«C’est cependant cette centième partie qui, à vrai dire, constitue le vin, qui les distingue des autres liquides, et qui lui donne, principalement, les qualités diverses qui en font le prix.

«Ce constaté, j’en ai conclu que pour faire le vin, il serait facile de reproduire les 99 centièmes des éléments qui le composent, l’eau distillée étant partout la même, et le sucre de betterave ou de canne, se transformant par la fermentation ou le contact des acides, en sucre identique à celui qui se trouve dans le raisin; mes expériences sur le sucrage et la fermentation des vins nouveaux ne m’avaient laissé aucun doute sur ce point.

«Il ne fallait donc plus ajouter au vin et au sucre que les substances diverses contenues dans cette centième partie qui fournit la couleur, le goût, le bouquet. Mais ces substances précieuses, caractéristiques, il ne me paraissait pas possible de les chercher ailleurs que dans le raisin, où la nature les a réunies et amalgamées dans des proportions et des conditions que l’art serait impuissant à imiter.

«Je me suis alors demandé si le jus de raisin, exprimé par les procédés ordinaires, avait entraîné, absorbé tout ce que contenait le raisin de ces matières colorantes et aromatiques, s’il n’en restait pas encore dans le résidu solide, la pulpe, la graine, la grappe, dans ce qu’on appelle le marc enfin, si ce qui restait ne pouvait pas encore s’en extraire et être utilisé pour donner de nouveau à de l’eau et à du sucre, parties intégrantes du vin pour 99 centièmes, le goût, l’arôme et les autres qualités du jus de raisin.

«La question ainsi posée, je me mis à la recherche des faits; je reconnus que ces matières, et surtout la plus précieuse, la résine, n’étaient dissoutes et utilisées, par les procédés ordinaires, qu’en très minime partie; la matière colorante, dans les années où le raisin a mûri pendant la sécheresse, et sous les rayons brûlants du soleil (comme pendant septembre 1855), est en très petite quantité, et forme contre la pellicule des grains de raisin une couche très épaisse, qui ne se dissout qu’en partie par une seule fermentation. Le tartre est la matière qui s’échappe le plus facilement; le tannin est en proportion considérable dans la peau, les pépins et la grappe. Le plus souvent ces deux dernières matières sont en excès dans le vin, et nuisent beaucoup à son agrément; la proportion du tartre qui est la plus convenable est de 3 ou 4 millièmes.

«Convaincu qu’une partie considérable de ces matières resterait dans le marc, je ne doutais pas qu’il ne fût possible de les utiliser de nouveau, en remplaçant l’eau et le sucre extraits du raisin, forme de jus, par une quantité semblable de ces substances et en provoquant une nouvelle fermentation. La décomposition du sucre et sa transformation en alcool, par la fermentation avec le marc, était pour moi, comme je l’ai déjà dit, un fait acquis d’après mes expériences précédentes.
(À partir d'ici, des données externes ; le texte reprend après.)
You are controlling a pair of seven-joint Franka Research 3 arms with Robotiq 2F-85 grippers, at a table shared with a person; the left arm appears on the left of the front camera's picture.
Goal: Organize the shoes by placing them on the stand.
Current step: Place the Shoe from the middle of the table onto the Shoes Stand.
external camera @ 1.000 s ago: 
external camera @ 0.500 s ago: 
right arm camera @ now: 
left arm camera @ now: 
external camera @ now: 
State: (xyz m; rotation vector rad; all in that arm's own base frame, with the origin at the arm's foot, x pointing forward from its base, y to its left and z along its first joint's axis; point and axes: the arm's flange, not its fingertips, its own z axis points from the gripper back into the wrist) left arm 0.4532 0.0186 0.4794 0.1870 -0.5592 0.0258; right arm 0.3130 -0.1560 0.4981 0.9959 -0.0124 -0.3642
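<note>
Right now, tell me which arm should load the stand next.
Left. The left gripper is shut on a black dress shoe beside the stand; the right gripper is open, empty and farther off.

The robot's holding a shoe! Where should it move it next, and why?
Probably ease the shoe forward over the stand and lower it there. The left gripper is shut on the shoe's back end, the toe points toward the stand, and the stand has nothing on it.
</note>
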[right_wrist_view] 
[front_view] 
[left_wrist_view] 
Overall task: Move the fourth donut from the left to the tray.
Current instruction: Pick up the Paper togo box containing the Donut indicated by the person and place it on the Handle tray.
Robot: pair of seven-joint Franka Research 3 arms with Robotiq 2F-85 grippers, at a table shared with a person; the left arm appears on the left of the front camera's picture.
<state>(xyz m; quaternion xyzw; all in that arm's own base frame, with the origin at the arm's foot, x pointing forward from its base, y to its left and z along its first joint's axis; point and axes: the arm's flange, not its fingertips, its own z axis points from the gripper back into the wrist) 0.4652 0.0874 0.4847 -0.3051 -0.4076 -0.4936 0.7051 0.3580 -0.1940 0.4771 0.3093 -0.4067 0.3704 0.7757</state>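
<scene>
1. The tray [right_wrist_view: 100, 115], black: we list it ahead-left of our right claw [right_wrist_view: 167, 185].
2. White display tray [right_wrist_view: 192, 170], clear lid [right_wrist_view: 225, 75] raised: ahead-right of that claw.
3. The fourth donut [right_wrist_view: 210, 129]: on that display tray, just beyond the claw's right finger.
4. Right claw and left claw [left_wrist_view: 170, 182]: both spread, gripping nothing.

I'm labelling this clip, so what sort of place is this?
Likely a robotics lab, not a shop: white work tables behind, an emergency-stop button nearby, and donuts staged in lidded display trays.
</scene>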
«Au moment des vendanges de 1854, j’avais l’entière conviction que je pourrais doubler, au moins, la quantité de vin, en ajoutant, soit au moût, soit au marc, une quantité d’eau sucrée égale à celle du jus de raisin.
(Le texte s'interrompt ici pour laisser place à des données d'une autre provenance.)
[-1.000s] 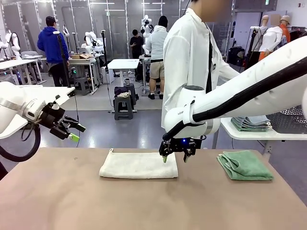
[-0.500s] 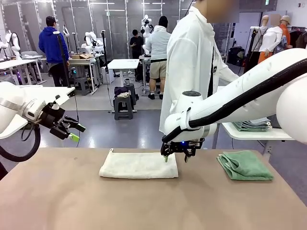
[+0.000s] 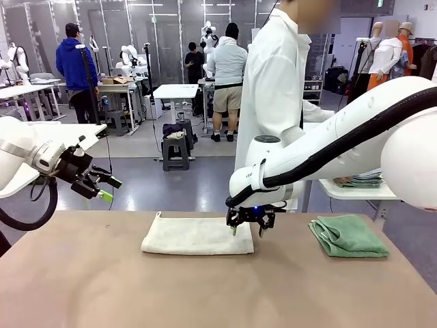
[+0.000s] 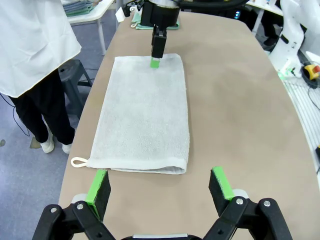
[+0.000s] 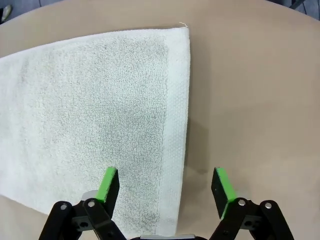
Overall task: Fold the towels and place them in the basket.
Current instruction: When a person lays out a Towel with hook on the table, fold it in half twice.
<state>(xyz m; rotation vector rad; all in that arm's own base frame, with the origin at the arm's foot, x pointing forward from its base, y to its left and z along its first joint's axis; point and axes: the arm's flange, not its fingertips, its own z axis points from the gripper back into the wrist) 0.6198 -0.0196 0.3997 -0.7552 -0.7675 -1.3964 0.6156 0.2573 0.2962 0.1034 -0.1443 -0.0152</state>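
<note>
A cream towel (image 3: 196,236) lies folded flat in the middle of the table. My right gripper (image 3: 247,228) hangs low over its right end, jaws open and straddling the towel's short hem (image 5: 175,125); one pad is over the cloth, the other over bare table. The left wrist view shows the same towel (image 4: 145,115) lengthwise with the right gripper (image 4: 156,59) at its far end. My left gripper (image 3: 106,189) is raised off the table's left side, open and holding nothing (image 4: 161,186). A sea-green towel (image 3: 348,236) lies bunched at the table's right. The basket is out of view.
A person in a long white coat (image 3: 276,89) stands at the far edge of the table, behind my right arm. A side table (image 3: 355,188) at the right carries a stack of folded cloths (image 3: 358,180). Bare tabletop spreads in front of the towels.
My right gripper has sunk lower onto the cream towel's right end. The person behind has shifted slightly right. My left arm has stayed still.
</note>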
«Le raisonnement m’avait conduit également à la conviction que ce produit doublé devait se bien conserver, parce qu’il contiendrait en suffisante quantité toutes les substances utiles à la conservation du vin ordinaire, et en moins grande portion celles qui sont la cause de l’altération et de la maladie des vins. Je m’explique:

«Le vin ordinaire contient des ferments en grand excès, et un ferment glaireux qui se trouve près des pépins; les maladies des vins proviennent généralement de cet excès de ferment, qui (surtout dans les mauvaises années) contient beaucoup d’acide malique, d’une nature albumineuse, qui reste en suspension dans le liquide et qui ne s’enlève qu’imparfaitement par les collages et soutirages. Le vin contenant toujours un peu de sucre, lorsqu’il est exposé à la chaleur, le ferment le fait travailler de nouveau, et amène une fermentation intempestive, très difficile à maîtriser, parce que, dans cet état la colle n’agit plus. Aussi le vin, dans ces conditions, s’altère rapidement et finit par tomber en décomposition, produite par une faible fermentation acétique ou lactique.

«Le vin fait, sur le marc, avec de l’eau sucrée, ne devrait contenir au contraire que peu de ferment et surtout un ferment sec provenant en grande partie de la peau du raisin, ferment qui s’élèverait encore par les collages, et qui, dans tous les cas, demeurerait en quantité insuffisante pour produire une fermentation nouvelle.